Where does the word "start" show up in the records? Copy every line that holds it.

───── Listed entries

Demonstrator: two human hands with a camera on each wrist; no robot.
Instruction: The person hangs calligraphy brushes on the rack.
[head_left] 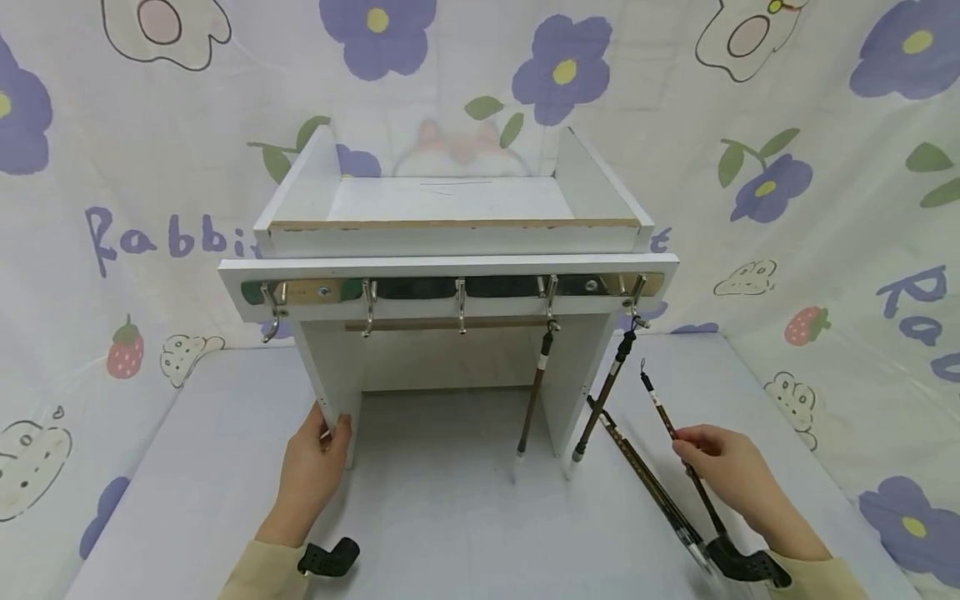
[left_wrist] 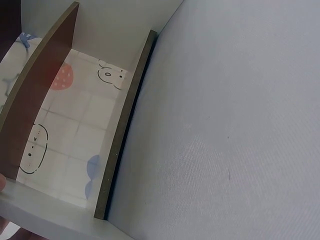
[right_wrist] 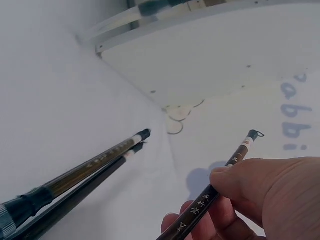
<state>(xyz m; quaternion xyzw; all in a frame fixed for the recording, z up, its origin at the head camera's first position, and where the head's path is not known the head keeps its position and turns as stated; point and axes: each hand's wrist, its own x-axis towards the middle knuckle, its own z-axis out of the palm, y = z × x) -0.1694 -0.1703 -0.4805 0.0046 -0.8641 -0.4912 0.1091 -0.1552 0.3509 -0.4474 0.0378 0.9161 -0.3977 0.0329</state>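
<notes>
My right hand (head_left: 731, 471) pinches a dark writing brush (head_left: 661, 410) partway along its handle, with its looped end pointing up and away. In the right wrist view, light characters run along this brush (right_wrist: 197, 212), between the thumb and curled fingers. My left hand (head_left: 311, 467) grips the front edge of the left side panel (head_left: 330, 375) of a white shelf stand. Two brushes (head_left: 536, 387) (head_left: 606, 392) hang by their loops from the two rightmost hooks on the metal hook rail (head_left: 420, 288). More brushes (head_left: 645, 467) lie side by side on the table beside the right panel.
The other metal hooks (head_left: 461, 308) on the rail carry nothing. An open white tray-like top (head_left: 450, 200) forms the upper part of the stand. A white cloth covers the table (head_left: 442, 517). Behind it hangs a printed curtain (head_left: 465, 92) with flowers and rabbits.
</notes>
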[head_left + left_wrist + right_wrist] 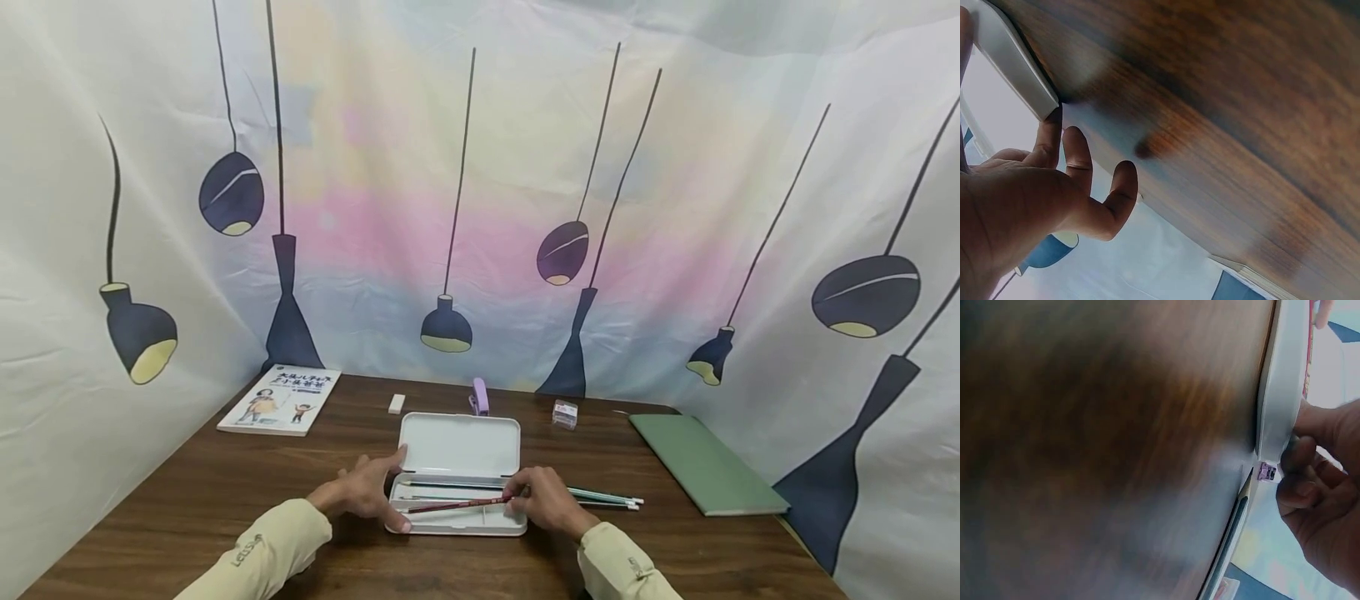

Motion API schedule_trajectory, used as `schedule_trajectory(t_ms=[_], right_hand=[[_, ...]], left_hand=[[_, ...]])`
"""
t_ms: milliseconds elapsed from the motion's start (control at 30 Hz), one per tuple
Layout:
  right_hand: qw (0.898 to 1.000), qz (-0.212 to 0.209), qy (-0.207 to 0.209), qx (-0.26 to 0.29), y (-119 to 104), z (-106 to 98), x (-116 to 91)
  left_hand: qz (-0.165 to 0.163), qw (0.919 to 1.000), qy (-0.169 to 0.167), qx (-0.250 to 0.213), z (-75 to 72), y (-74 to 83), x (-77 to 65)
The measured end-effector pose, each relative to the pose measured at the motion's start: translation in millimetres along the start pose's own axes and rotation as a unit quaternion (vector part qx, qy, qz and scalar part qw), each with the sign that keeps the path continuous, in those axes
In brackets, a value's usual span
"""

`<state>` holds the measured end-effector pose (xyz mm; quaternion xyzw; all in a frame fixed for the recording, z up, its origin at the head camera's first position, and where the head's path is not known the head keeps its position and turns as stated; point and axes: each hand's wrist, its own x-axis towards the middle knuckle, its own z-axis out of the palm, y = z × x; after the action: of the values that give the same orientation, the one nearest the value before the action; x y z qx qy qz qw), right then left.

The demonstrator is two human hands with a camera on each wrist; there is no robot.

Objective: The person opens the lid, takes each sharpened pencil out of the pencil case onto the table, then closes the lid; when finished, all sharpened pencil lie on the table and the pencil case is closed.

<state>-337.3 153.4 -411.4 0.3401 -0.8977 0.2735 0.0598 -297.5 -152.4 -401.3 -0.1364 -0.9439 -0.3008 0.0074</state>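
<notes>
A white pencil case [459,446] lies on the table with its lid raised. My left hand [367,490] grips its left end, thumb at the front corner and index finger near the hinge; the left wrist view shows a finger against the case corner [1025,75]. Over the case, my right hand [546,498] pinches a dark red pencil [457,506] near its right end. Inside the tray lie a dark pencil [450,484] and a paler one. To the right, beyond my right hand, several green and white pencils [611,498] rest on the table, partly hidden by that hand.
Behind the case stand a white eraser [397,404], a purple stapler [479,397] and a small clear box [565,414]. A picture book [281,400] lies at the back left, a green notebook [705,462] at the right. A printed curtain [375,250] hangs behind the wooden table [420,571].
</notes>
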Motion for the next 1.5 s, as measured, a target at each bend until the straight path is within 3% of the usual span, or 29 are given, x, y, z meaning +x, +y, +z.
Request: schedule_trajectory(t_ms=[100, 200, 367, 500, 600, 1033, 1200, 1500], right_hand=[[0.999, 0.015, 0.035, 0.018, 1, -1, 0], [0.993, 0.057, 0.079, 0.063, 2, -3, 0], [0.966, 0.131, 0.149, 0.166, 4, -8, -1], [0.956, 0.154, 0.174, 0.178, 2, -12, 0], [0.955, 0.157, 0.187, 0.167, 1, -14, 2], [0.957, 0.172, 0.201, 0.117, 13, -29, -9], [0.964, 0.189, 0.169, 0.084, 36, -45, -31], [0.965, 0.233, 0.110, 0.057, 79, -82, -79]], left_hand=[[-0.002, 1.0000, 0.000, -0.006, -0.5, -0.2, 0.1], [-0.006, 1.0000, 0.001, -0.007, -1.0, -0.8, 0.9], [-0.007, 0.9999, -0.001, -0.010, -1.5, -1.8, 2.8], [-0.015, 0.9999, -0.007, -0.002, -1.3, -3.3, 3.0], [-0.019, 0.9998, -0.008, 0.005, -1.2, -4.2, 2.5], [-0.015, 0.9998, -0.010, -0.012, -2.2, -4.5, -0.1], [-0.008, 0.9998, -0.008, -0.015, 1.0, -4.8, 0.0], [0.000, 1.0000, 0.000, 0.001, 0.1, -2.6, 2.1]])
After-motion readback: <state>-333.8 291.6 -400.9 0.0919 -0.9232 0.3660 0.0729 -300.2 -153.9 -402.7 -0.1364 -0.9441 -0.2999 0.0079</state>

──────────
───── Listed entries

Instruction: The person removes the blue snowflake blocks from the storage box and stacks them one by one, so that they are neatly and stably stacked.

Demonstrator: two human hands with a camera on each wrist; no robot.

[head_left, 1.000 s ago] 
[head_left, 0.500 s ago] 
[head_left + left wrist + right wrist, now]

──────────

* Answer to the problem *
t_ms: milliseconds elapsed from the motion's start (control at 30 Hz), one per tuple
The measured end-effector pose, each relative to the pose measured at the motion's start: translation in millimetres along the start pose's own axes and rotation as a unit quaternion (vector part qx, qy, qz and scalar part qw), each with the sign that keeps the path continuous, in those axes

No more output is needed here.